Monday 28 January 2013

Business sentiments remain weak, RBI says

MUMBAI: Citing high inflation and widening current account deficit (CAD) as big constraints, Reserve Bank on Monday said there is limited scope for monetary actions like interest rate cut to boost growth in the third quarter policy to be announced on Tuesday.

"Given the preponderance of non-monetary factors behind the current slowdown in an environment where risks from high inflation, current account and fiscal deficits still remain, the scope for supportive monetary policy action is constrained", RBI said in its report on macroeconomic and monetary developments issued on the eve of policy.

The central bank, however, said that with the government executing economic reforms measures, it would be possible for the monetary policy to increasingly focus on revival of growth.

Meanwhile, the professional forecasters sponsored by the RBI has lowered the growth projection for the current fiscal to 5.5 per cent from 5.6 per cent projected earlier. They have also cut the growth forecast for the next financial year to 6.5 per cent from 6.6 per cent.

As regards inflation, RBI said it was likely to moderate below its projection of 7.5 per cent by March-end. However, it added, "suppressed inflation continues to pose a significant risk to the inflation in 2013-14. As some of the risks materializes, inflation path may turn stick."

Referring to recent reforms initiatives, it said, "(they) have reduced immediate risks, but there is a long road ahead to bring about a sustainable turnaround for the Indian economy.

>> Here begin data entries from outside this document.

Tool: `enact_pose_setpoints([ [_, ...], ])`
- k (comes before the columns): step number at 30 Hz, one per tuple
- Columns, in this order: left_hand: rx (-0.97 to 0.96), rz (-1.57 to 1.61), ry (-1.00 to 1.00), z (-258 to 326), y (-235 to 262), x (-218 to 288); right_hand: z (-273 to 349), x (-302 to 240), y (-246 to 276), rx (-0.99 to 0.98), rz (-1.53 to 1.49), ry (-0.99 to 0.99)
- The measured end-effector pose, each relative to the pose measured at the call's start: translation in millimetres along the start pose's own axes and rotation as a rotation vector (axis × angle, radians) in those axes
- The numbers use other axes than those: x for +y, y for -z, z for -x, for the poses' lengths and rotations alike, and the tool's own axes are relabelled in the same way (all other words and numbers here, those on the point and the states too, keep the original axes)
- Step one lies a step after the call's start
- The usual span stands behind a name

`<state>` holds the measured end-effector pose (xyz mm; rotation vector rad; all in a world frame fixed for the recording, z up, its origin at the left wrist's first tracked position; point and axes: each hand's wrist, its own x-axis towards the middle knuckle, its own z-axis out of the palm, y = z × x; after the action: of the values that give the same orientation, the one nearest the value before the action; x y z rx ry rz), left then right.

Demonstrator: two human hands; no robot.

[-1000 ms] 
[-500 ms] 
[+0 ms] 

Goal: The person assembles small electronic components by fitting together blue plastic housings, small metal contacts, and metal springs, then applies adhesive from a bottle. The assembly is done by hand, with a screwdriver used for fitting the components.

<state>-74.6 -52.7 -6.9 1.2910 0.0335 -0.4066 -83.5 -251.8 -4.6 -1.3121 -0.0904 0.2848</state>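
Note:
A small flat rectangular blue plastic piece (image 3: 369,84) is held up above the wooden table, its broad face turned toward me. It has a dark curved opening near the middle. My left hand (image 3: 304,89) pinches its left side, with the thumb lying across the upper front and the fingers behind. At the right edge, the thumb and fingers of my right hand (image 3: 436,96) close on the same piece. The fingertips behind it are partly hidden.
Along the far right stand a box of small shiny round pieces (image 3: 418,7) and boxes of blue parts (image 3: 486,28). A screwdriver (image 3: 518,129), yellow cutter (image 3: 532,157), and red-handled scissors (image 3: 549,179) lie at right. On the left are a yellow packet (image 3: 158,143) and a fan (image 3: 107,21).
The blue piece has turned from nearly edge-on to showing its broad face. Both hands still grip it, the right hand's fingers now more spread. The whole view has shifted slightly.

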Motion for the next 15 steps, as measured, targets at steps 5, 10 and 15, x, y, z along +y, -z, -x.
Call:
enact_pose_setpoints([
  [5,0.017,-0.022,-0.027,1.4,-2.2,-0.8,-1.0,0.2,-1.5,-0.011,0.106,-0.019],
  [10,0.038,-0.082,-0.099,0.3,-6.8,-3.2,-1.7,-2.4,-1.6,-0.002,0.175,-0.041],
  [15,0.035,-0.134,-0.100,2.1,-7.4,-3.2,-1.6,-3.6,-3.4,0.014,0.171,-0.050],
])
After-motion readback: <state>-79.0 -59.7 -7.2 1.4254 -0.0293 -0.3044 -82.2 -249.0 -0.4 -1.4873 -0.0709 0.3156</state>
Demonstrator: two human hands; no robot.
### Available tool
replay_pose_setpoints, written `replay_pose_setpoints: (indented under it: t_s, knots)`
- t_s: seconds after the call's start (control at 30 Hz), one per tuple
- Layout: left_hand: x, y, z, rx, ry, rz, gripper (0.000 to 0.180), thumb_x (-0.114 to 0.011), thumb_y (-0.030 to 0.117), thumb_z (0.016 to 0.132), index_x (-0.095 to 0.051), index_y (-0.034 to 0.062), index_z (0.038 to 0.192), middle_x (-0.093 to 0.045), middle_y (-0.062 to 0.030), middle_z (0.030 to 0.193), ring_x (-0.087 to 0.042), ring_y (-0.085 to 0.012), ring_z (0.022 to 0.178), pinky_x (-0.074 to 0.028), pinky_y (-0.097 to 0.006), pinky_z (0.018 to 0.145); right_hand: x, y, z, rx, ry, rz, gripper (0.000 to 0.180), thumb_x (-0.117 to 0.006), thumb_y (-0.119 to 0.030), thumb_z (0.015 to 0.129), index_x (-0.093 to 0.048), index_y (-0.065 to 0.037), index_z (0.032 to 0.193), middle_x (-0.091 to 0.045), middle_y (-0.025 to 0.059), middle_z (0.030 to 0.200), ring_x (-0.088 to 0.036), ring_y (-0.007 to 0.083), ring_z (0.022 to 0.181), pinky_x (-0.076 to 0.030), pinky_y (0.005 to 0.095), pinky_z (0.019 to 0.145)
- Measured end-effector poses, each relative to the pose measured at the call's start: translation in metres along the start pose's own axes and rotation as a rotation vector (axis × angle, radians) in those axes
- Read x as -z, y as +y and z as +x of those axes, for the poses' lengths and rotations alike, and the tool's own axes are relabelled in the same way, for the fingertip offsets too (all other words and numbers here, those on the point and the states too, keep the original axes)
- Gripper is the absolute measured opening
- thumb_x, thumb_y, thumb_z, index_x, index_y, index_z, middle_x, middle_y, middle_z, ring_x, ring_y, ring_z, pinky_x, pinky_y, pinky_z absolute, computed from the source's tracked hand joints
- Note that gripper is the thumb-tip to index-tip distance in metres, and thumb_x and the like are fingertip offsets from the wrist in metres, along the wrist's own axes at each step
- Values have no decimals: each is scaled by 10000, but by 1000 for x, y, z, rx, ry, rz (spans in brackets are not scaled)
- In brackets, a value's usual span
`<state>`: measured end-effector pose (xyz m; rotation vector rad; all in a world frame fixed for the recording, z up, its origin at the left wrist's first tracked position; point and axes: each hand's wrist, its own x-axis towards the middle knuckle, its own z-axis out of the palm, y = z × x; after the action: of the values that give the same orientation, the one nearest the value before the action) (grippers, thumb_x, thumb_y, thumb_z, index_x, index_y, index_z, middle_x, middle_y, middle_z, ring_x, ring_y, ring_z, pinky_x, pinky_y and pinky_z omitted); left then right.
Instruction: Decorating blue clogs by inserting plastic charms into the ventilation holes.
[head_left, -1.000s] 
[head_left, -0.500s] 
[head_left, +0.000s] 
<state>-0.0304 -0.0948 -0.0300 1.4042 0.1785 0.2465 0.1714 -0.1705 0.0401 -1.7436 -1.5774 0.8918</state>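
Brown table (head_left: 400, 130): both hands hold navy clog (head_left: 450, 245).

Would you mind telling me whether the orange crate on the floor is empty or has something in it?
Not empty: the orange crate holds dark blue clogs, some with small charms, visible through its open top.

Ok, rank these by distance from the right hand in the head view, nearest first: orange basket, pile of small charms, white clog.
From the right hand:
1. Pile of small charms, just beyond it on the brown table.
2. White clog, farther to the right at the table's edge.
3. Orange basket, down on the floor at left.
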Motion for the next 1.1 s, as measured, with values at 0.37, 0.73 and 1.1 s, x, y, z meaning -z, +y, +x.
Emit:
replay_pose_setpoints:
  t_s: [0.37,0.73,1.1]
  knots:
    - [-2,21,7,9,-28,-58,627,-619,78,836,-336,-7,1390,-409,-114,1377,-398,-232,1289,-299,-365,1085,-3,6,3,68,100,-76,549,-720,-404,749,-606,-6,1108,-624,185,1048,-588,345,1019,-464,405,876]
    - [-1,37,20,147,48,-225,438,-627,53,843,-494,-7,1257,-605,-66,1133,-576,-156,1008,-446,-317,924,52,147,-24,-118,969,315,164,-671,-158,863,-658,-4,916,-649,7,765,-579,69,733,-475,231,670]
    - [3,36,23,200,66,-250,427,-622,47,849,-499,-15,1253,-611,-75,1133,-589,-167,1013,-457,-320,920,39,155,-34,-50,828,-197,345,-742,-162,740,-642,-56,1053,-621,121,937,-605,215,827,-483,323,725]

Business sentiments remain weak despite reform initiatives and consumer confidence is edging down.

More reforms needed

The Reserve Bank of India said recent reforms have reduced the immediate risks for the economy but emphasized on the need for more measures to restore investor confidence.

Flagging concerns about fiscal and external imbalances in the economy, the apex bank said that more reforms are required, especially in road and power sectors, to remove the investment bottlenecks.

"The fresh round of reforms that were initiated in September 2012, after a hiatus, has reduced the immediate risks facing the Indian economy ...

"On the whole it appears that the reform measures taken so far have not decisively lifted business sentiments and further action may be needed to restore confidence," RBI said in its third quarter review of Macroeconomic and Monetary Development.

The monetary policy, RBI said, could focus more on boosting growth after the reform actions get executed.

"While government has embarked on a fiscal adjustment path, staying on this course over the medium-term is necessary for providing sufficient space for monetary policy to stimulate growth," RBI said.

In the past couple of months the government has taken a host of reforms initiative including opening the multi-brand retail chain to FDI, and also the Cabinet has approved hiking foreign investment limits in the insurance and pension sectors.

Earlier this month, the government also allowed partial deregulation of diesel prices, besides limiting the number of subsidized LPG cylinders to nine per family a year.

"Fiscal risks have somewhat moderated in 2012-13, but a sustained commitment to fiscal consolidation is needed to generate monetary space," RBI said.